The well-known nudie photographer Earl Miller, for his part, said, “Our job is to go out and bring ’em back alive or dead or whatever…we gotta get the picture.” Porn queen Jenna Jameson echoed Arden’s sentiment when she wrote about her early test shoots for mainstream men’s magazines: “I had to arch so hard that my lower back cramped. When I see those photos now, it seems obvious that sexy pout I thought I was giving the camera was just a poorly disguised grimace of pain.”
Doesn’t sound like something you would do for fun. There are some women who are probably genuinely aroused by the idea or the reality of being photographed naked. But I think we can safely assume that many more women appear in
Playboy
for the simple reason that they are paid to. Which is fine. But “because I was paid to” is not the same thing as “I’m taking control of my sexuality.”
To hear Hefner tell it, you would think
Playboy
was a veritable cornucopia of different models of sex appeal—
handicapped! aging! buff!
But they gave me a big stack of magazines to flip through and the only variety I saw was the kind of variety you get when you look at a wall of Barbie dolls. Some have darker hair (but most are blonde), some have an ethnic- or professional-themed costume, but they all look very distinctly poured from the same mold. Individuality is erased: It is not part of the formula. When
Playboy
’s Olympian pictorial was out, for example, if you logged on to Playboy.com you were presented with several boxes to click on for previews; the choices were “athletes,” “blondes,” and “brunettes.” It reminded me very much of shopping online for pants: “tweeds,” “stretch,” “jeans.”
Why can’t we be sexy and frisky and in control without being commodified? Why do you have to be in
Playboy
to express “I don’t think athleticism in women is at odds with being sexy?” If you really believed you were both sexy and athletic, wouldn’t it be enough to play your sport with your flawless body and your face gripped with passion in front of the eyes of the world? Rather than showing that we’re finally ready to think of “sexy” and “athletic” as mutually inclusive, the Olympian spread revealed how we still imagine these two traits need to be cobbled together: The athletes had to be taken out of context, the purposeful eyes-on-the-prize stare you see on the field had to be replaced with coquettish lash-batting, the fast-moving legs had to be splayed apart.

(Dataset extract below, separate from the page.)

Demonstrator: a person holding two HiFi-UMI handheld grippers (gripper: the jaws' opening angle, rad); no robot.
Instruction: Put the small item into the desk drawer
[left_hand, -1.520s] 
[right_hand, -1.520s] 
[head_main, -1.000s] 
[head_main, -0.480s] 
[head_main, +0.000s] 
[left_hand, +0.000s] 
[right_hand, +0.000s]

That women are now doing this to ourselves isn’t some kind of triumph, it’s depressing. Sexuality is inherent, it is a fundamental part of being human, and it is a lot more complicated than we seem to be willing to admit. Different things are attractive to different people and sexual tastes run wide and wild. Yet somehow, we have accepted as fact the myth that sexiness needs to be something divorced from the everyday experience of being ourselves.